Problem statement: Of the lines in the data below, write out exactly those from the one holding "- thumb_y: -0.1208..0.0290" through the one holding "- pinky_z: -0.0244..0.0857", both included.

____________________

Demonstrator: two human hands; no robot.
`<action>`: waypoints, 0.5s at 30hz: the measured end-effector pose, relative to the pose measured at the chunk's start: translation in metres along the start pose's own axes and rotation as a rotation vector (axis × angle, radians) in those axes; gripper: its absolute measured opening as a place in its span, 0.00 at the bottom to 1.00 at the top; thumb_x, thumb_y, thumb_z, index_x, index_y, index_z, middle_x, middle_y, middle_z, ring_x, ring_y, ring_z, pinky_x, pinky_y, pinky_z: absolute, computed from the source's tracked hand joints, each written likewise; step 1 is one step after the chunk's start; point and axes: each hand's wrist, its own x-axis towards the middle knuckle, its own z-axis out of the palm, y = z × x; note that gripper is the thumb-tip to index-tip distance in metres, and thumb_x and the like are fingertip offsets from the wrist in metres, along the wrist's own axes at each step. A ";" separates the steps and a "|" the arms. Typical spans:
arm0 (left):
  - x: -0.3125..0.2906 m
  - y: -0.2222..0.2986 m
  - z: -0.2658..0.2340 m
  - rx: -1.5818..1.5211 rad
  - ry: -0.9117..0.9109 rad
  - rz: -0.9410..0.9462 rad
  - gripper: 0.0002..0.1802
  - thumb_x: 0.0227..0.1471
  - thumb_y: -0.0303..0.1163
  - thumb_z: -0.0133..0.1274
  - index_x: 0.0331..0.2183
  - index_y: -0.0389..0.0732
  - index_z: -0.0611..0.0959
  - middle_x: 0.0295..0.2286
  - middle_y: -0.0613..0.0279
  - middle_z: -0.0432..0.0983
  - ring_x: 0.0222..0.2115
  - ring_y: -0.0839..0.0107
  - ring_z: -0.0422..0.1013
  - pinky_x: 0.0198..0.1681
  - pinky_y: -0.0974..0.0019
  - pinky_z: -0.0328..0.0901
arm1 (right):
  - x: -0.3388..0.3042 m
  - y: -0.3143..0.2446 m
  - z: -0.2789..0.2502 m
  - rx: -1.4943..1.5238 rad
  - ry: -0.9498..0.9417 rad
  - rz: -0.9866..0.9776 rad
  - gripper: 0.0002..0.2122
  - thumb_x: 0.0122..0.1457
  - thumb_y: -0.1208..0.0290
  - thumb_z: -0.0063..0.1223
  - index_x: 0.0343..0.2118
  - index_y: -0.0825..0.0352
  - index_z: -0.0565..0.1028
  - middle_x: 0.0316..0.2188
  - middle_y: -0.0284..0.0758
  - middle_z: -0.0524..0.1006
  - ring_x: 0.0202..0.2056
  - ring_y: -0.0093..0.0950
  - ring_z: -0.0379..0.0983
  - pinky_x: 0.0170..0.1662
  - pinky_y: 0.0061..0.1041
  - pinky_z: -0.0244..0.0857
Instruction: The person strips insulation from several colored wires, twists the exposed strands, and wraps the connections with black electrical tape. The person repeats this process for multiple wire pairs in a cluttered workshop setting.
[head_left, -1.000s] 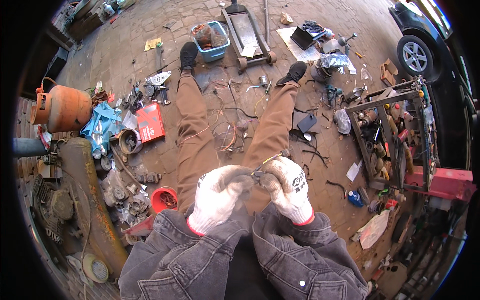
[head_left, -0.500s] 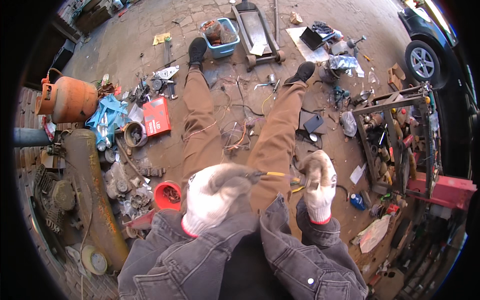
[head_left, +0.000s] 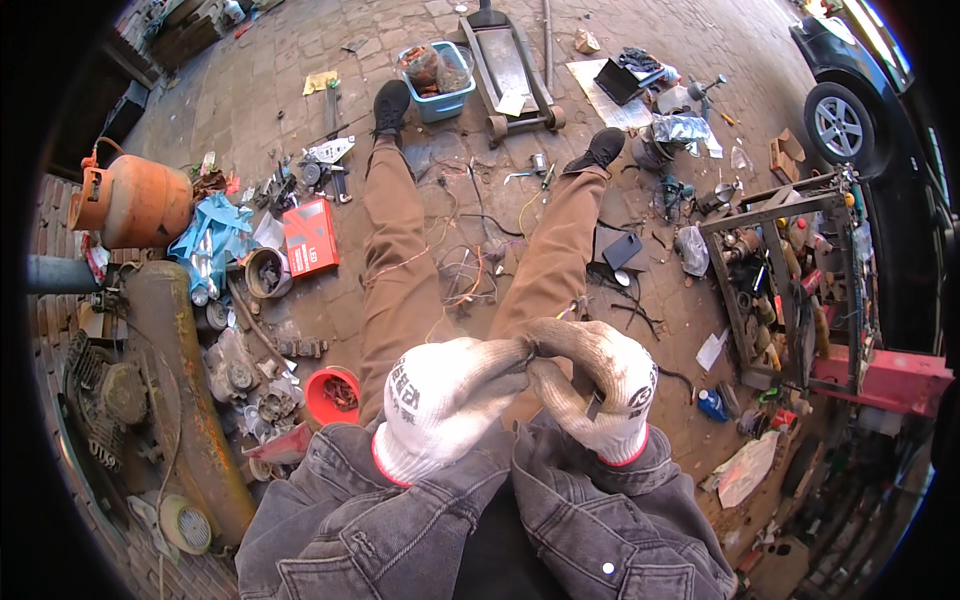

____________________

Written answer:
  - thumb_y: -0.1208..0.0290
  - thumb_z: -0.0063..0.1223
  - index_x: 0.0343..0.2118
  - index_y: -0.0825..0.0352
  - index_z: -0.0565..0.1028
  - middle_x: 0.0316..0.2188
  - middle_y: -0.0284..0.0758
  - middle_z: -0.0524..0.1006
  - ring_x: 0.0202..0.2056
  - ring_y: -0.0093..0.0950
  - ring_z: -0.0379..0.0983
  - pinky_x: 0.0170..0.1662
  - pinky_y: 0.0061..0.1041
  - pinky_z: -0.0244..0.0857

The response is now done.